Михаил Гундарин
НОЧНОЙ ТРОЛЛЕЙБУС № 20
В сторону Серебряного Бора
(как темна листва его густая!)
по волнам ночного разговора
движемся, почти что засыпая.
День был жарок, полночь – неизбежна,
за окном то смерть, то бакалея.
Приближаясь к линии прибрежной
замирает старая аллея.
И уже невидимы ансамбли
новых зданий, слепленных по-птичьи.
Созданный единым взмахом сабли,
крепкий берег ждёт своей добычи.
Надо стать прозрачней, неприметней
стёклышка троллейбусной теплицы,
чтоб исчезнуть с девяностолетней,
так и недописанной страницы!
Владимир Буев
МЕДЛЕННЫЙ ТРАНСПОРТ
Едем на троллейбусе с тобою.
Я хочу быстрей в кровать свалиться,
насладиться полной тишиною
и… твоими стонами упиться.
Еле тащит транспорт тушки наши.
За окном у бакалеи хулиганы.
Бродит смерть ночная рядом с пляжем.
На аллеях скрылись атаманы
с саблями и ждут своей добычи.
А шофёр – как будто спит в теплице.
Я сейчас бы взгрел его обличье,
невзирая на любые лица.
Побыстрей, троллейбус, что ты медлишь!
Вот уже не видимы ансамбли
новых зданий: как тут уцелеешь!
Чую: наступил на те же грабли.
Мысли о другом (совсем некстати).
Лет мне девяносто. До кровати
я смогу добраться и свалиться.
Но смогу ль тобою насладиться?
Божественный мотив из литер четырёх
Михаил Гундарин
Весёлая тоска венецианских зим,
божественный мотив под номером четыре.
Он умер, но смотри, остался негасим
и медленно плывёт в предпраздничном эфире.
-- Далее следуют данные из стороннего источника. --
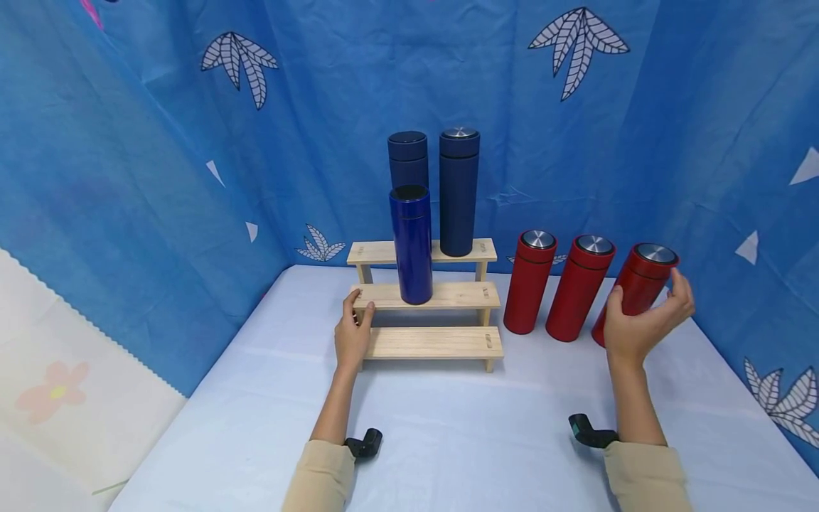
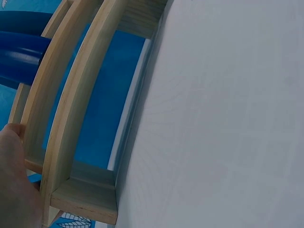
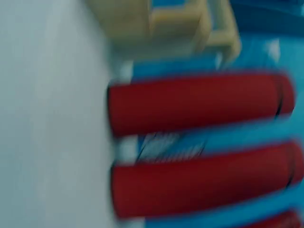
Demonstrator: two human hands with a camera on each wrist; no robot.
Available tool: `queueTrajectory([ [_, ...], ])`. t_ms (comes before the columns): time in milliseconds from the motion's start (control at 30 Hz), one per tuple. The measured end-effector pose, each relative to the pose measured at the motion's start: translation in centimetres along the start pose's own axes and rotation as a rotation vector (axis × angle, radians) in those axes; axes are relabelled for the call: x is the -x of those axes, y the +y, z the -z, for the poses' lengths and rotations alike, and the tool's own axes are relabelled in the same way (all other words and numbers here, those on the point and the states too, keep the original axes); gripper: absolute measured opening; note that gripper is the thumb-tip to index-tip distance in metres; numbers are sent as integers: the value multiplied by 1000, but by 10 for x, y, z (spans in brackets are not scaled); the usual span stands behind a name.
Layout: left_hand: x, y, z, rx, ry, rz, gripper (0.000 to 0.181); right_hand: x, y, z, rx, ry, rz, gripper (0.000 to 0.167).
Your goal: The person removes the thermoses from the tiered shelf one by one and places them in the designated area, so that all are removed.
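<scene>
By the right hand [image 1: 643, 331], red bottles [image 1: 579, 295] have silver tops [image 1: 595, 244]. Blue bottles [image 1: 414, 249] and a pale wood-grained stand [image 1: 429, 343] are near the left hand [image 1: 352, 336]; white leaves [image 1: 579, 51] pattern the blue curtain [image 1: 352, 107] beyond both.

I saw soft, even light across the pale tabletop [image 1: 473, 427], with only faint shadows, and glints on the steel lids [image 1: 539, 239]. The left wrist's view looked dim and grey, its planks [image 2: 73, 104] seemingly bowed by distortion; the right's was smeared, the red bottles [image 3: 199, 103] badly blurred.
</scene>
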State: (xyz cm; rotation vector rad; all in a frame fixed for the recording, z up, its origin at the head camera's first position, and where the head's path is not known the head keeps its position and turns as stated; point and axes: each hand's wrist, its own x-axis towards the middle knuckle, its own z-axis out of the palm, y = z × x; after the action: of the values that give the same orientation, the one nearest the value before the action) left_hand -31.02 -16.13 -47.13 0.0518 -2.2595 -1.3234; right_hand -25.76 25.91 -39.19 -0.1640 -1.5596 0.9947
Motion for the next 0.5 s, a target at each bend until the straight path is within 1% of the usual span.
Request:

Лови, покуда он – полупрозрачный шар
из рыбьей чешуи сияющего моря
(рисованной страны несмелая душа,
блаженное окно в стене ночного горя)
Владимир Буев
Божественный мотив из литер четырёх
в значенье музыкальном опусом зовётся.
И опусов таких из разных эр, эпох
не два, не три, не пять десятков наберётся.
Времён у года есть четыре (а не пять),
И ровно столько же концертов у Вивальди.
Венеции тоску на скрипке обыграть
сумел он точно так, как Ломоносов – смальту.
А рыбью чешую сумел познать поэт
посконный и лихой, большой знаток покушать.